In the records that follow, count each line where the string "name" occurs. Provide the total and no other text.

[Collected data]
○ ○ ○ ○ ○
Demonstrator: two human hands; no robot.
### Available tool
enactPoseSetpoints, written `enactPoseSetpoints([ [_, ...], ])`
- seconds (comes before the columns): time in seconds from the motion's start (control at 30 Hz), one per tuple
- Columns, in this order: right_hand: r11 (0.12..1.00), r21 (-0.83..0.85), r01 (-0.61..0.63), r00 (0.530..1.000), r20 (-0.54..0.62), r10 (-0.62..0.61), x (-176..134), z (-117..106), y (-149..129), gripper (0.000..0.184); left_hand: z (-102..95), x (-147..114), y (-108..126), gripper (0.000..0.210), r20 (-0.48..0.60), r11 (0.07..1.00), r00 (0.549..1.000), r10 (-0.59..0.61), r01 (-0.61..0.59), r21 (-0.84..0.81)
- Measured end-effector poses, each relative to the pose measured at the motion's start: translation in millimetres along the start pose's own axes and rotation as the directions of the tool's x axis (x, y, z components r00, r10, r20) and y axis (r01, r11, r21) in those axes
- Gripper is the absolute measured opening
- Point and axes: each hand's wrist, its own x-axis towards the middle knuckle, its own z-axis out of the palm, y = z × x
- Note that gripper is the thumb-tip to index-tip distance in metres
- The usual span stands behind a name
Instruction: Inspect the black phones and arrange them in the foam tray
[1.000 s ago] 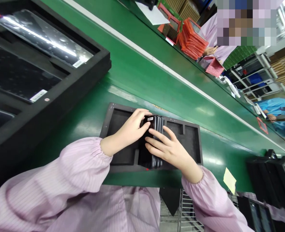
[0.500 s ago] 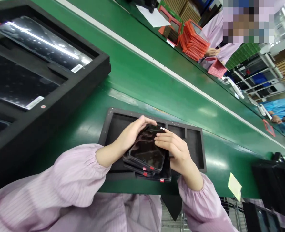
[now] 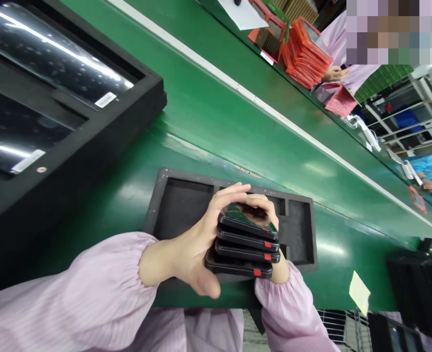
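Observation:
Several black smartphones (image 3: 247,239) with red tabs on their near ends are piled in a stack, tilted so those ends face me. My left hand (image 3: 197,244) is closed along the stack's left side, fingers reaching around the far end and thumb low at the near left corner. Around the right and far side wraps my right hand (image 3: 269,205), its palm and thumb mostly hidden behind the phones. The stack is held above a black foam tray (image 3: 186,208) with recessed compartments, which lies on the green bench.
At left stands a larger black tray (image 3: 127,115) holding glossy film-covered panels (image 3: 61,54). A yellow paper note (image 3: 359,293) is at the right, near black boxes (image 3: 421,278). Across the green bench (image 3: 208,107), a co-worker's hand (image 3: 335,73) is beside stacked orange frames (image 3: 306,54).
The phones were lying loosely staggered between my hands. Now they are raised, tilted toward me and more squarely aligned, with both hands wrapped around them. The view has shifted slightly.

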Motion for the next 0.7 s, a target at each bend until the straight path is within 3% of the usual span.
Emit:
enactPoseSetpoints([
  [0.07, 1.000, 0.017, -0.014, 1.000, -0.020, 0.014, 1, -1, 1, 0.013, -2.3, 1, 1, 0.112, 0.031, 0.997, 0.999, -0.016, 0.014, 0.081],
  [0.23, 0.996, 0.061, -0.071, 0.993, -0.087, 0.076, 7, 0, 5, 0.018, 0.7, 0, 3, 0.080, -0.045, 0.920, 0.987, -0.151, 0.157, 0.359],
  [0.47, 0.983, 0.143, -0.117, 0.985, -0.109, 0.133, 4, 1, 10, 0.019, -5.5, 2, 3, 0.081, 0.023, 0.865, 0.970, -0.244, 0.206, 0.458],
  [0.7, 0.963, 0.188, -0.194, 0.979, -0.031, 0.203, -5, -6, 25, 0.017, -8.9, 0, 7, 0.096, 0.092, 0.864, 0.950, -0.298, 0.227, 0.450],
])
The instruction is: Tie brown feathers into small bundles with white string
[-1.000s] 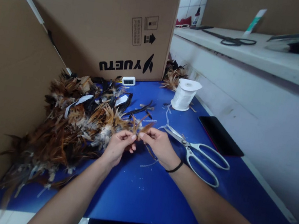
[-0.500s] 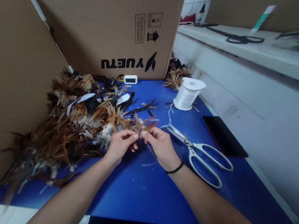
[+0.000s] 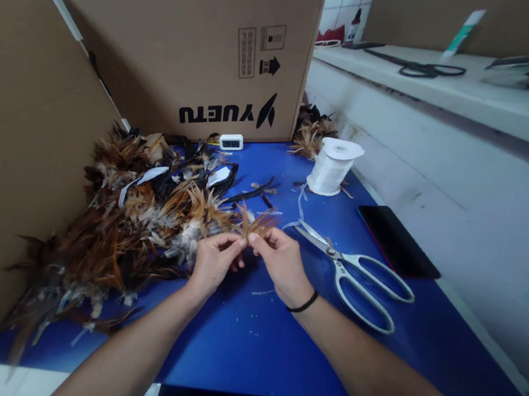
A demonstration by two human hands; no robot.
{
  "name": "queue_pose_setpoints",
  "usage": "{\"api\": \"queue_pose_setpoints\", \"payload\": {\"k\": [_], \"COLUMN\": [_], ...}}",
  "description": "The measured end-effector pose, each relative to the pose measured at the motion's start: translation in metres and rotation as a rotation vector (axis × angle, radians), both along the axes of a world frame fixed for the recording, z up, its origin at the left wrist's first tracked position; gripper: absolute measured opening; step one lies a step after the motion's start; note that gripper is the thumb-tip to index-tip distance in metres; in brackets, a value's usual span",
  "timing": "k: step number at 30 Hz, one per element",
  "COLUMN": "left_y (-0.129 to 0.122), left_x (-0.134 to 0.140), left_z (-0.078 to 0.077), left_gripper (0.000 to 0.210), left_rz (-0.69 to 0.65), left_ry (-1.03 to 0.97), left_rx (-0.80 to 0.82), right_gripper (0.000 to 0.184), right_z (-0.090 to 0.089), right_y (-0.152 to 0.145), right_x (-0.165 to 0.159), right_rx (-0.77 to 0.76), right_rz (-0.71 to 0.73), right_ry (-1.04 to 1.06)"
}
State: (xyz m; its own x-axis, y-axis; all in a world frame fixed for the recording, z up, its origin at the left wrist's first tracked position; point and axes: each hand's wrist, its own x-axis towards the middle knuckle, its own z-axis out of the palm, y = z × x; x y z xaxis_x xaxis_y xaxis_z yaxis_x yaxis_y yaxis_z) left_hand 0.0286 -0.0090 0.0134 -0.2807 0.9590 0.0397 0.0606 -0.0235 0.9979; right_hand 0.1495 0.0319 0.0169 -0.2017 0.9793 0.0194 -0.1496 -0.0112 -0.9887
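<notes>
Brown feathers (image 3: 257,222) fan upward from between my two hands, their lower ends hidden by the fingertips. My left hand (image 3: 218,259) is closed, thumb and index finger pinching the feathers from the left. From the right, my right hand (image 3: 281,262) pinches them too, its thumb close to the left thumb. Beside the left hand spreads a big heap of brown, black and grey feathers (image 3: 127,229). White-handled scissors (image 3: 356,271) lie with blades slightly apart to the right of my right hand. Behind them stands a spool of white ribbon (image 3: 331,168), its loose end trailing toward the blades.
A dark phone (image 3: 397,240) rests at the right edge of the blue table (image 3: 252,358). Cardboard boxes (image 3: 179,42) wall off the back and left. A small white digital display (image 3: 231,142) stands at the back. Black scissors (image 3: 432,71) lie on the ledge (image 3: 509,97).
The right hand has drawn slightly left, closer to the left hand. The feathers between the fingers now stand closer together; the strand hanging below the right hand no longer shows.
</notes>
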Motion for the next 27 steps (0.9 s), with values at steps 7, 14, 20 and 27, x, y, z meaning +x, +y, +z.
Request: {"api": "queue_pose_setpoints", "payload": {"k": [7, 14, 20, 27], "left_y": [0.0001, 0.0005, -0.0013, -0.0034], "left_x": [-0.002, -0.0024, -0.004, -0.0061], "left_z": [-0.0023, -0.0024, -0.0029, -0.0035], "left_gripper": [0.025, 0.024, 0.023, 0.017], "left_rz": [0.014, 0.052, 0.09, 0.114], "left_ry": [0.014, 0.037, 0.231, 0.58], "left_rx": [0.023, 0.032, 0.084, 0.336], "right_gripper": [0.017, 0.022, 0.026, 0.027], "right_z": [0.0018, 0.0026, 0.0035, 0.0063], "right_y": [-0.0017, -0.0001, -0.0008, -0.0022], "right_x": [0.0006, 0.003, 0.0027, 0.0021], "right_rx": [-0.019, -0.001, -0.019, -0.109], "right_rz": [0.044, 0.035, 0.014, 0.009], "right_ry": [0.045, -0.048, -0.101, -0.044]}}
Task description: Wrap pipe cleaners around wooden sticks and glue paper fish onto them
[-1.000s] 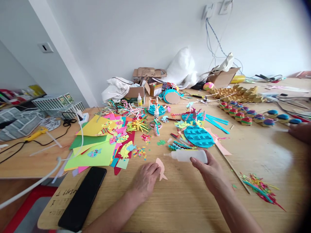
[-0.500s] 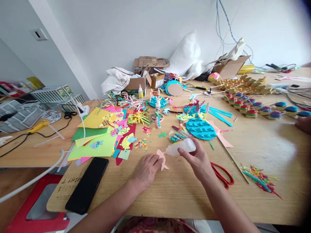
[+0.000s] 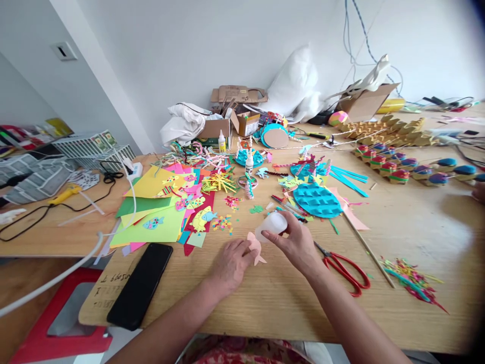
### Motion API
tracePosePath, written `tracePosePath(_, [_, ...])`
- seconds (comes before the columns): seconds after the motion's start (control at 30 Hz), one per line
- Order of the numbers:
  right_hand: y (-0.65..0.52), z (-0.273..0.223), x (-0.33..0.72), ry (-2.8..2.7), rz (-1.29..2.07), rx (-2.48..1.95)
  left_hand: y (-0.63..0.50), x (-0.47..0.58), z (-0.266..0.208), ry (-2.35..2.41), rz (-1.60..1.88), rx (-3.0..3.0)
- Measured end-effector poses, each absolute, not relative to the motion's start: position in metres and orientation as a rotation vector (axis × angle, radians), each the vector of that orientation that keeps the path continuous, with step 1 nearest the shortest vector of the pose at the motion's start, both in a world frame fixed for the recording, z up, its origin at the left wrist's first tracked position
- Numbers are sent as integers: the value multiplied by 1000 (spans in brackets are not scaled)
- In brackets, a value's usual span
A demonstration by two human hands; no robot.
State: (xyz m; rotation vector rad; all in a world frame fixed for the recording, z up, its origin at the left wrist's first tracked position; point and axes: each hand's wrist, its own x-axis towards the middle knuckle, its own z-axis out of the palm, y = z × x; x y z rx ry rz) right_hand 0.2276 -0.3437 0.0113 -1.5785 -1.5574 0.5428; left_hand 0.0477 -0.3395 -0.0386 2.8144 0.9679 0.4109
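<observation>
My left hand [image 3: 230, 265] rests on the table, fingers closed over the edge of a pink paper fish [image 3: 255, 244] and holding it down. The fish's tail points toward me. In my right hand [image 3: 297, 245] is a translucent white squeeze bottle [image 3: 273, 225], probably glue, gripped near its base and tipped down over the fish. The bottle's body hides its nozzle, so I cannot tell whether it touches the paper. Red-handled scissors [image 3: 347, 270] lie right of my right hand. Beyond the bottle sits a blue egg-carton oval [image 3: 317, 200].
Colored paper sheets [image 3: 151, 225] with decorated paper fish and loose confetti [image 3: 223, 223] spread to the left. A black phone [image 3: 140, 285] lies at the front left. To the right are a wooden stick [image 3: 369, 250], bright scraps [image 3: 413, 280] and painted egg-carton pieces [image 3: 397, 174]. Another person's hand [image 3: 479, 192] shows at the right edge.
My right hand has shifted left and turned the bottle, so its base now faces more toward me. My left hand still holds the paper fish. The view has shifted slightly.
</observation>
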Motion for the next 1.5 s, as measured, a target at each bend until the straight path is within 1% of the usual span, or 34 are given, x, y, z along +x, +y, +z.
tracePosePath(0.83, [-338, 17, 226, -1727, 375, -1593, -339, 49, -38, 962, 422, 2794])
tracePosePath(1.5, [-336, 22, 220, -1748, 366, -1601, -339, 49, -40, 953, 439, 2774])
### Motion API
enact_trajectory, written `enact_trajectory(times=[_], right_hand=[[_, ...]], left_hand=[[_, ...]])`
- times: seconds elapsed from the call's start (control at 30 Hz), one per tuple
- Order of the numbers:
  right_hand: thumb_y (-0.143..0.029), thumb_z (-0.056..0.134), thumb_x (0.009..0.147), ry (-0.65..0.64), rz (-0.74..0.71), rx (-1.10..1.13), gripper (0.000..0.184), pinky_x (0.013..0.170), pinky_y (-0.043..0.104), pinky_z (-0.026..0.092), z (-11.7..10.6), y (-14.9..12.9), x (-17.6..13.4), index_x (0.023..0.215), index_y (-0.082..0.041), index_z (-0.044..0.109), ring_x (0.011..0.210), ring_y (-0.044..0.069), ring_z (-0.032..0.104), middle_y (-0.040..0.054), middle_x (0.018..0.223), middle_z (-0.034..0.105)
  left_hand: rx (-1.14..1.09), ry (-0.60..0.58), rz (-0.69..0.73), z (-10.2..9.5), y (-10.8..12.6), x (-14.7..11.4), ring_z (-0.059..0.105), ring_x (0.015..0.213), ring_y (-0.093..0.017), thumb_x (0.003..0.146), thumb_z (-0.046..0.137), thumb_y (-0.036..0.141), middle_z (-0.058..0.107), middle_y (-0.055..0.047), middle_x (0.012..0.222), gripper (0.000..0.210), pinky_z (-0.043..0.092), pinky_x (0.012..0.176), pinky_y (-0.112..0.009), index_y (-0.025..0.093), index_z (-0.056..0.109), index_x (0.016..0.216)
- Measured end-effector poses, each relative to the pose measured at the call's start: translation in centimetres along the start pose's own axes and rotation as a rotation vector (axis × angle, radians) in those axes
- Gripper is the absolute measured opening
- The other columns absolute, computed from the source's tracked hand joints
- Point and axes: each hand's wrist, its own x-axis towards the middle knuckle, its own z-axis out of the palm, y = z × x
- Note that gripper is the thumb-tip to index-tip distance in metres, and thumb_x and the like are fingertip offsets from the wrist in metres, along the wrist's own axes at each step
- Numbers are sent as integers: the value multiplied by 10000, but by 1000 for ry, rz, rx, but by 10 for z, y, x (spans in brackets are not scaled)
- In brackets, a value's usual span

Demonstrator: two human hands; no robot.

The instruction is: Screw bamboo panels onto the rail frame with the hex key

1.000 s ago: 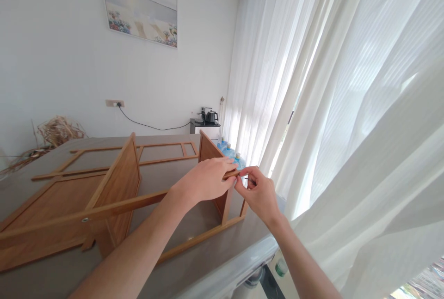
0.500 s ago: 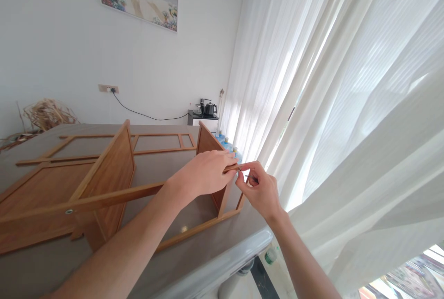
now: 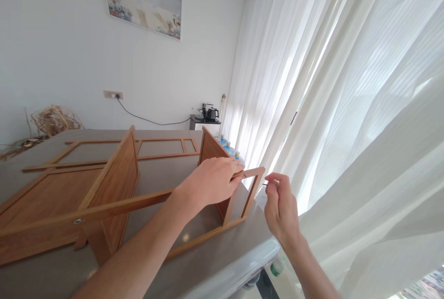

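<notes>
My left hand (image 3: pixel 218 179) is closed round the top rail of a wooden furniture frame (image 3: pixel 128 206), beside the right-hand upright panel (image 3: pixel 213 146). By its fingertips, a small dark spot, perhaps a screw, shows on the rail. Off the rail's right end, my right hand (image 3: pixel 281 204) pinches a thin dark rod (image 3: pixel 265 184) like a hex key. Its tip points left and touches nothing; the rest is hidden in the fingers. Another upright panel (image 3: pixel 114 179) joins the rail further left, where a metal bolt head (image 3: pixel 77 221) shows.
A ladder-like wooden frame (image 3: pixel 159 140) and a flat wooden panel (image 3: pixel 45 192) lie on the grey table (image 3: pixel 152 169). White curtains (image 3: pixel 333 105) hang close on the right. Behind stand a kettle (image 3: pixel 212 113) and blue-tinted bottles (image 3: pixel 229 148). A clear plastic-like roll (image 3: pixel 239 266) runs along the near edge.
My right hand has drawn back from the rail to the right, the dark rod still in its fingers. My left hand keeps its hold on the rail. The view has shifted slightly.
</notes>
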Motion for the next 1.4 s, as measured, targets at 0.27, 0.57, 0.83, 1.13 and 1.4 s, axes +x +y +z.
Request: enact_trajectory(times=[0.27,0.57,0.83,1.13,1.4], right_hand=[[-429,439,1008,-143,-55,117,229,524,243,472,-7,4,-4,1165,-271,382,803,188,684,48,944,716],[-453,458,1007,-250,-44,81,233,439,212,431,-16,7,2,1022,-274,607,782,174,674,34,933,732],[-389,397,1038,-241,-159,100,254,575,224,471,-2,12,4,1046,-249,608,793,158,643,22,869,686],[-384,380,1043,-209,-153,160,259,722,264,502,6,11,1,1065,-247,599,832,171,660,25,878,699],[-407,406,1035,-198,-125,192,251,809,311,516,13,20,4,1069,-252,600,891,189,681,36,948,717]], left_hand=[[30,-2,50,-3,1,-3,680,1086,-253,986,426,316,719,-40,1180,329,520,875,-338,295,639,1236],[64,6,81,-1,-1,-1,681,1071,-247,986,425,316,734,-51,1122,318,498,911,-337,281,667,1190],[74,24,86,2,-2,0,679,1084,-251,978,429,286,731,-63,1138,328,499,926,-341,271,674,1196],[78,10,77,-1,2,-1,676,1099,-251,966,443,268,733,-47,1144,323,501,943,-346,283,684,1181],[77,11,61,0,1,0,675,1092,-252,955,456,276,737,-43,1127,304,501,935,-345,286,697,1140]])
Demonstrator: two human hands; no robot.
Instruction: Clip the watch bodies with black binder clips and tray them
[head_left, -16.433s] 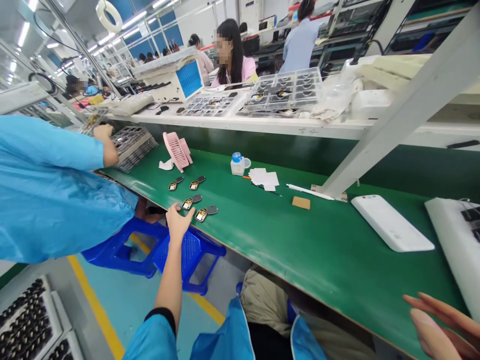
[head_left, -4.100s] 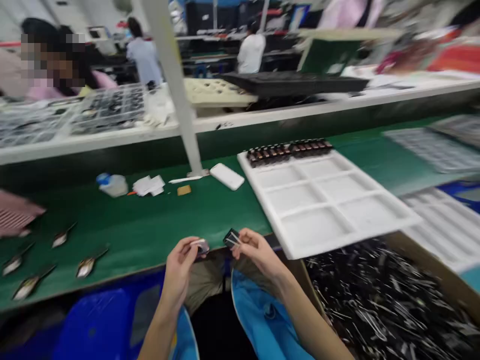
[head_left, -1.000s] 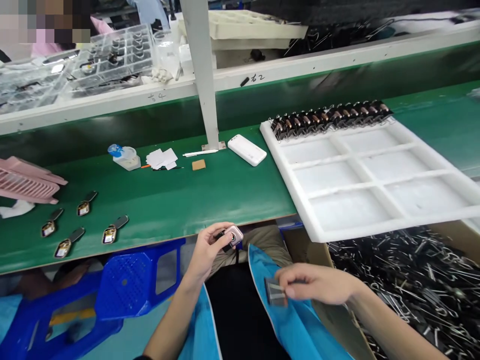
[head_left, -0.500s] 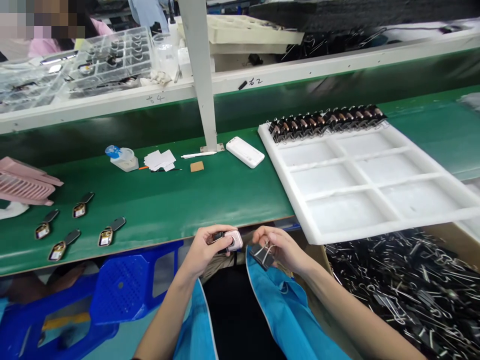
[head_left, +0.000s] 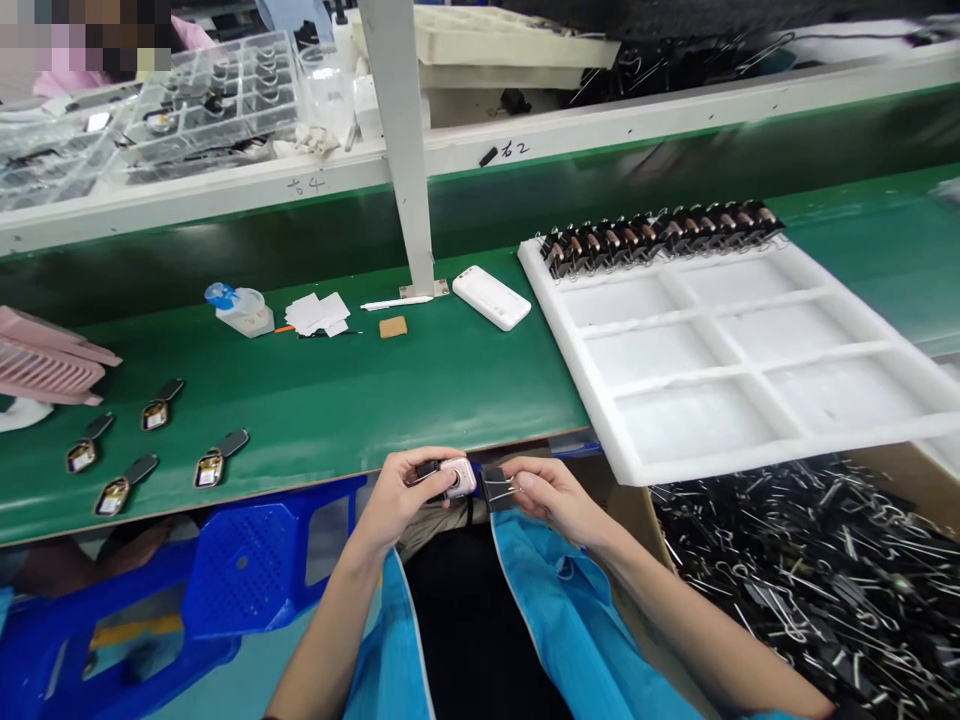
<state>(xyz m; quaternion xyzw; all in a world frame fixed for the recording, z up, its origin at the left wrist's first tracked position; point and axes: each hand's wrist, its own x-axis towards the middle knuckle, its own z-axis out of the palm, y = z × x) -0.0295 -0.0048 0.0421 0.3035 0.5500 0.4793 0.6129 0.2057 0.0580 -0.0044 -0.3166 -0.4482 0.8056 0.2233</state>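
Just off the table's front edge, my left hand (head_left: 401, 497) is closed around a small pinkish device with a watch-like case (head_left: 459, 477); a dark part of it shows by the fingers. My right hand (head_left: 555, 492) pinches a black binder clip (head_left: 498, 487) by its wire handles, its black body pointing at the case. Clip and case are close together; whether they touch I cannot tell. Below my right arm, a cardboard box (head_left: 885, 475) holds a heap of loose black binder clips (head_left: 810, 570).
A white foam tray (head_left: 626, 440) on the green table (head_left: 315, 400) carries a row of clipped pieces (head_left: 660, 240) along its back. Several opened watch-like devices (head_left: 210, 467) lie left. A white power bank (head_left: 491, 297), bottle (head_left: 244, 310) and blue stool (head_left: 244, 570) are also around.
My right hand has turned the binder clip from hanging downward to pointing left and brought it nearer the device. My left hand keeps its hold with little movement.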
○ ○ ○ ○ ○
### Exercise solution
2